Member of the House of Representatives
- In office 4 June 1991 – 17 May 1994

Personal details
- Born: 12 November 1943 Almelo, Netherlands
- Died: 14 May 2016 (aged 72) Zoutkamp, Netherlands
- Party: Labour Party (until 1993), Independent (after 1993)

= Marjet Ockels =

Dutch politician (1943–2016)

Marjet Joan Ockels (12 November 1943 – 14 May 2016) was a Dutch politician. She was a member of the House of Representatives between 1991 and 1994. She started as member of the Labour Party, but left the party in 1993 and continued as an independent.

==Career==
From 1966 until 1986, she worked at a general practice clinic. She was a member of the municipal council of Ulrum for the Labour Party between 3 September 1982 and 1 January 1990. From 29 April 1986 she concurrently served as alderwoman for education, social affairs, employment and fishery. Afterwards, she continued as a member of the municipal council of the expanded municipality of Ulrum, which later became the De Marne. Her time in office ended on 12 April 1994.

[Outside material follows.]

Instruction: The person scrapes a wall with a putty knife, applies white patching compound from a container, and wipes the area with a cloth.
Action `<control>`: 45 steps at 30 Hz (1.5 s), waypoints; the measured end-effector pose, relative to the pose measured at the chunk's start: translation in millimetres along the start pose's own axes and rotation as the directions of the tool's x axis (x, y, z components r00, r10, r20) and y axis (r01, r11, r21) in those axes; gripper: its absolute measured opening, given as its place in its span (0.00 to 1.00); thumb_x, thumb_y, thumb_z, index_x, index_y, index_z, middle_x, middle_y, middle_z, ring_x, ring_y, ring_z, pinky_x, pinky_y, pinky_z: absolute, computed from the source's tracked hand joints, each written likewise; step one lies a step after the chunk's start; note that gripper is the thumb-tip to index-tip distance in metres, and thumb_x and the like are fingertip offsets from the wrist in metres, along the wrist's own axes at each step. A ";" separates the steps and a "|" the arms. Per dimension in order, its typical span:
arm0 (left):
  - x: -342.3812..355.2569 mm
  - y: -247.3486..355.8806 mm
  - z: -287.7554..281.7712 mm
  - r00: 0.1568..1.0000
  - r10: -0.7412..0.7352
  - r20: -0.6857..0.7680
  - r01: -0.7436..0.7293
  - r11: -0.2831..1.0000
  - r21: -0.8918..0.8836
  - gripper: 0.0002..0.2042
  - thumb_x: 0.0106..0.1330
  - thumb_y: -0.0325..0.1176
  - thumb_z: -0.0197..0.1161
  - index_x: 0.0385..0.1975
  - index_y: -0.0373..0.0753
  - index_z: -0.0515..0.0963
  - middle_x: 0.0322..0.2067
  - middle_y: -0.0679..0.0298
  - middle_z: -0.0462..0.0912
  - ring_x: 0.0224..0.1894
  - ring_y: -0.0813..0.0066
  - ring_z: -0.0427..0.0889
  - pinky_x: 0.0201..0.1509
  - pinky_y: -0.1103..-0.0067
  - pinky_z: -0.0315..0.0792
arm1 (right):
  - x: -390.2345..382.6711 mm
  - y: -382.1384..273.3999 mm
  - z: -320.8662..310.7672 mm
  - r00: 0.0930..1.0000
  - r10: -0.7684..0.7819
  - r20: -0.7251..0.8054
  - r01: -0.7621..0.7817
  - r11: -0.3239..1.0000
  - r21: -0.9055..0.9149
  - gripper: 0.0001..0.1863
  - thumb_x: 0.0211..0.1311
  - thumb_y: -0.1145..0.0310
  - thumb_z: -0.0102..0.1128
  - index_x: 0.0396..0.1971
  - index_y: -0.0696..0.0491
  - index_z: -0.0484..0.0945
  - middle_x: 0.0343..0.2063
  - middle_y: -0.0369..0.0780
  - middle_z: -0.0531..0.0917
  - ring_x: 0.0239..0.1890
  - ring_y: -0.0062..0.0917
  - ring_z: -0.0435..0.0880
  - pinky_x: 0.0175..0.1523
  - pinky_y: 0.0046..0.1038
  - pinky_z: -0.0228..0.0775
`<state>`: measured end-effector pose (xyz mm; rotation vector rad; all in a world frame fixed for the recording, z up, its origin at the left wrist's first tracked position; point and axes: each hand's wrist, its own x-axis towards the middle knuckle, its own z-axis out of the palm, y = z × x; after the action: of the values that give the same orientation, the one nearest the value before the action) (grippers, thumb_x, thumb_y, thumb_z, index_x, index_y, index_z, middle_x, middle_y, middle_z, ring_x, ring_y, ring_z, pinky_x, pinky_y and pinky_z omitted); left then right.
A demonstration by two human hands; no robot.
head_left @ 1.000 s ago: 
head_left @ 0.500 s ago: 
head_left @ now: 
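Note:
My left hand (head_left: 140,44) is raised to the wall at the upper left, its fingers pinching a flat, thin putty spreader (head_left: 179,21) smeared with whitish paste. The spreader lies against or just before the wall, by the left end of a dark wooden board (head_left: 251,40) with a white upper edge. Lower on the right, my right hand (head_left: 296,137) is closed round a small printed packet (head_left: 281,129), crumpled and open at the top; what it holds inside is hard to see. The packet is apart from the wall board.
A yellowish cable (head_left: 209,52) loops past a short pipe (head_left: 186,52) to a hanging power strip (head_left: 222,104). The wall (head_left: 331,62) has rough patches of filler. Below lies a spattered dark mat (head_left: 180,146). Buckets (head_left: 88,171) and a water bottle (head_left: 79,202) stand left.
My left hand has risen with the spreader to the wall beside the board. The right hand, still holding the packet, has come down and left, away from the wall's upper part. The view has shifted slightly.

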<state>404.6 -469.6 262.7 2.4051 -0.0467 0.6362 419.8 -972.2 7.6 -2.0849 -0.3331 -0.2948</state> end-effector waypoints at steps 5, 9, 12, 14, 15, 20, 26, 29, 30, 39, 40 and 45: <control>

Ockels served in the House of Representatives from 4 June 1991 to 17 May 1994. On 21 September 1993 she left the Labour party and continued as an independent. She was discontent with the internal relations within the party. Fellow Labour Party MPs Frans Moor and Piet de Visser had left the party a year before, also citing internal party differences. For the 1994 Dutch general election she was the third candidate on the list of The New Party(De Nieuwe Partij); the party failed to obtain a seat in the House of Representatives.

== Personal life ==
Ockels was born on 12 November 1943 in Almelo.

Ockels died in Zoutkamp on 14 May 2016, aged 72. Her brother was astronaut Wubbo Ockels.